Privacy Policy

This Privacy Policy (“Policy”) of the private enterprise Allpay (the “Company”) explains the Company’s practices regarding the privacy of users of the Company’s websites and services, and how the Company uses the information provided by users or collected during their use of the websites and services.

This Policy is an integral part of the Allpay Terms of Service (“Agreement”).

Information about you is collected when you use the website or its services. Some of the information personally identifies you, such as your name, address, products and services you have purchased or intended to sell, the means of payment used by you, etc. This is the information you knowingly provide, for example, when registering for services on the website.

Some information does not personally identify you; this is statistical and aggregate information, for example, advertisements you read on the website, the pages you viewed, and the offers and services that interested you.

To the extent that personal information is required when registering for services on the websites or when purchasing products, the Company will only request the information that is directly necessary for the provision of the services or for the purchase.

The use of the information collected will be made in accordance with this Policy or in accordance with applicable law, in order to:

• Allow the use of the various services offered by Allpay.
• Improve the services and content offered.
• Monitor and collect statistics.
• Modify or cancel existing services and content.
• Process purchases of products and services.
• Tailor ads displayed based on your location and websites visited.
• Comply with applicable legal and regulatory requirements regarding privacy and data protection.

The Company will apply the principle of data minimization, collecting and processing only the personal information necessary for these purposes.

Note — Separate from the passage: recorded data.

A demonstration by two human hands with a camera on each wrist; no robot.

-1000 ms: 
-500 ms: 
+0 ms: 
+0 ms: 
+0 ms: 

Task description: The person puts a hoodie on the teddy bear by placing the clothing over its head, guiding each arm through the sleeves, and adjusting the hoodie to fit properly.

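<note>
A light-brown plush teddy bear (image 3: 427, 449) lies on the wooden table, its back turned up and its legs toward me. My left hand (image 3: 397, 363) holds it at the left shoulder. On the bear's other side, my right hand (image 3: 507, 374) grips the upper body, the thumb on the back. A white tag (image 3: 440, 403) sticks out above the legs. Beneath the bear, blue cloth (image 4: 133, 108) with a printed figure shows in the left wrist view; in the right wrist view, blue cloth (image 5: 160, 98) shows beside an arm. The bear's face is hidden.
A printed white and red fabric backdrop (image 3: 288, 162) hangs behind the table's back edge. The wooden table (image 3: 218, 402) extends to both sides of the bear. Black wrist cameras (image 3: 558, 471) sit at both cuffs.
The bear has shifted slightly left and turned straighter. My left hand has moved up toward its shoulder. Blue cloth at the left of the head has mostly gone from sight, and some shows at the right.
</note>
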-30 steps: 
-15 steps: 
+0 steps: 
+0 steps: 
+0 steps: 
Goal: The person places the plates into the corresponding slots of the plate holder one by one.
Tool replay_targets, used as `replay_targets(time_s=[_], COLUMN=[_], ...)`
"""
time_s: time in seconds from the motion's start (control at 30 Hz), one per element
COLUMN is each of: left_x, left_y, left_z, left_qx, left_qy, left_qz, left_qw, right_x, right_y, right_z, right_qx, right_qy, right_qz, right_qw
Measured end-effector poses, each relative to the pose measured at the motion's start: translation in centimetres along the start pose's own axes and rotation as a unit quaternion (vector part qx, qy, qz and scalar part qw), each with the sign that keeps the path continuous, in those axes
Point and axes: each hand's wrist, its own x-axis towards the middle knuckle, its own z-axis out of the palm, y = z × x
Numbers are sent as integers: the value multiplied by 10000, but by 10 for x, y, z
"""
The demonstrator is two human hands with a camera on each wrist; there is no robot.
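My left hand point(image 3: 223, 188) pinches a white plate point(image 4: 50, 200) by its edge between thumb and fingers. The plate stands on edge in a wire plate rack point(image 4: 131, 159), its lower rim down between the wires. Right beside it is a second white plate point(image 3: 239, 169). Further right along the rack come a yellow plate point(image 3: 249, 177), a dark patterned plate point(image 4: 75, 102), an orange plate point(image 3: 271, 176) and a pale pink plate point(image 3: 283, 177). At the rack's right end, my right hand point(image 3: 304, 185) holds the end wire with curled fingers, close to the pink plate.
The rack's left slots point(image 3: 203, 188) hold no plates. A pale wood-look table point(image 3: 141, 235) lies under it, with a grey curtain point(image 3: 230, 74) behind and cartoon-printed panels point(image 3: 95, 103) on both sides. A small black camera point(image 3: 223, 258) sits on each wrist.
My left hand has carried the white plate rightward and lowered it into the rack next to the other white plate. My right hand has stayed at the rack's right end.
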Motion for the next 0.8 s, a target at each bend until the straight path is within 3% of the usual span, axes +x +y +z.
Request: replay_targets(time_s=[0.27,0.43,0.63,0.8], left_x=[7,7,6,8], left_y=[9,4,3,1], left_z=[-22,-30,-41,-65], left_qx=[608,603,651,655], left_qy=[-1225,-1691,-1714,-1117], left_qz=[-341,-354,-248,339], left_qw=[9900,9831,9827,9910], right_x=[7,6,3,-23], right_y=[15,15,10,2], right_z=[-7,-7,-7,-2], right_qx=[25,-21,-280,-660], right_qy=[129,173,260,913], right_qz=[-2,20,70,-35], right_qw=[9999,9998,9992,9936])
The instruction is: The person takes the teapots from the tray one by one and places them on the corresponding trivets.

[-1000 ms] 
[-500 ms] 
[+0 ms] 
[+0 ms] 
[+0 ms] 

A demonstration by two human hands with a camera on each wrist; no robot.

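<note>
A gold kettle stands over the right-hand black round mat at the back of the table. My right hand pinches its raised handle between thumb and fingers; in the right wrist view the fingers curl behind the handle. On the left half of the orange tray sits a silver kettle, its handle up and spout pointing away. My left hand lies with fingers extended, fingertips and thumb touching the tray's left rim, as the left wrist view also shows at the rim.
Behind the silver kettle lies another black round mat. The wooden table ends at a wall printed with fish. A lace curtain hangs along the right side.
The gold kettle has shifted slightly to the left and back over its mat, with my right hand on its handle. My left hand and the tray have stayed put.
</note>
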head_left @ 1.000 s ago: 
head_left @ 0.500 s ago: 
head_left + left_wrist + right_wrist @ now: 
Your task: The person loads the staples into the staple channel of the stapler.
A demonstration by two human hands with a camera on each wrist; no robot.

The User (as defined in the Agreement) is the owner of the database of personal information collected about their customers and visitors of the website created using the Allpay platform, and is solely responsible for the lawful use of this information. The User will indemnify Allpay for any claim due to non-compliance with privacy laws regarding their customers.

The Company will not transfer your personal information to third parties except in the following cases:

1. If you purchase products or services from third parties offering them through the Allpay platform, these parties will be provided the information needed to complete the purchase.
2. In the event of a legal dispute between you and the Company that requires disclosure of your details.
3. If your actions on the websites are against the law.
4. If a court order requires Allpay to provide your details.
5. If the Company sells or transfers the operation of the website or merges with another entity, provided the new entity accepts the provisions of this Policy.
6. To credit or technological companies PayMe LTD, CAL, MAX, Isracard, and CardCom, as these companies provide technical, legal, and financial services.
7. To Allpay’s business partners and integration platforms (including but not limited to CRM, E-commerce, and other connected platforms) when necessary to provide services, complete a transaction, or enable system integrations.

Allpay shall not be liable for the acts or omissions of third parties once personal information has been lawfully transferred to them, provided that reasonable measures were taken to ensure compliance with privacy laws.

The Company does not store the payment data of the User or the User’s customers. Bank card details are transmitted via a secure connection directly to the payment service provider and are not available to Allpay, except for data needed to verify the transaction (e.g., last 4 digits of the card, transaction number, payer’s name).

The website uses cookies for stable and proper operation, including collecting statistics, verifying details, adapting the site to your preferences, and for security purposes.

Modern browsers allow avoiding cookies. Check your browser’s help section for instructions.

Allpay maintains databases containing fewer than 100,000 individual records and does not operate a credit database as defined by Israeli law.

The Company implements up-to-date security systems and procedures. While these reduce the risks of unauthorized intrusion, they do not provide complete protection. The Company does not guarantee immunity from unauthorized access.

Personal information will be retained only as long as necessary for the purposes collected or as required by law.

The Company is not responsible for unauthorized access, disclosure, loss, or alteration of personal information beyond its reasonable control, including cyberattacks or force majeure events.

Allpay will not allow any third party to process personal information except as stated in this Policy. No transfer will occur unless:

• Allpay assesses the information security risks and finds no significant privacy invasion risk.
• Allpay signs an agreement obligating the subcontractor to maintain confidentiality and comply with privacy laws.
• For integration services, the scope of data provided is strictly limited to what is necessary for that purpose.

Under the Privacy Protection Law, 5741-1981, any person may review the information kept about them in a database and request correction or deletion if incorrect, incomplete, unclear, or outdated. Requests should be sent to info@allpay.co.il.

You may also demand deletion if the Company uses your data for contacting you.

The User is responsible for complying with these rights regarding their own customers on the platform.

Allpay will notify the User of any incident or suspected incident regarding an information security breach in User databases or User personal information, and provide relevant details where possible.

Allpay may process:

• Customer’s full name.
• Social ID number.
• Contact information (address, phone, email).
• Company name, gender, date of birth (where provided).
• Items added to the cart or purchased.
• Behavior on the User’s website.

Permitted uses are limited to providing the services under the Agreement, including storage, transfer, amendment, provision of access, and integration with partners and platforms strictly for operational purposes.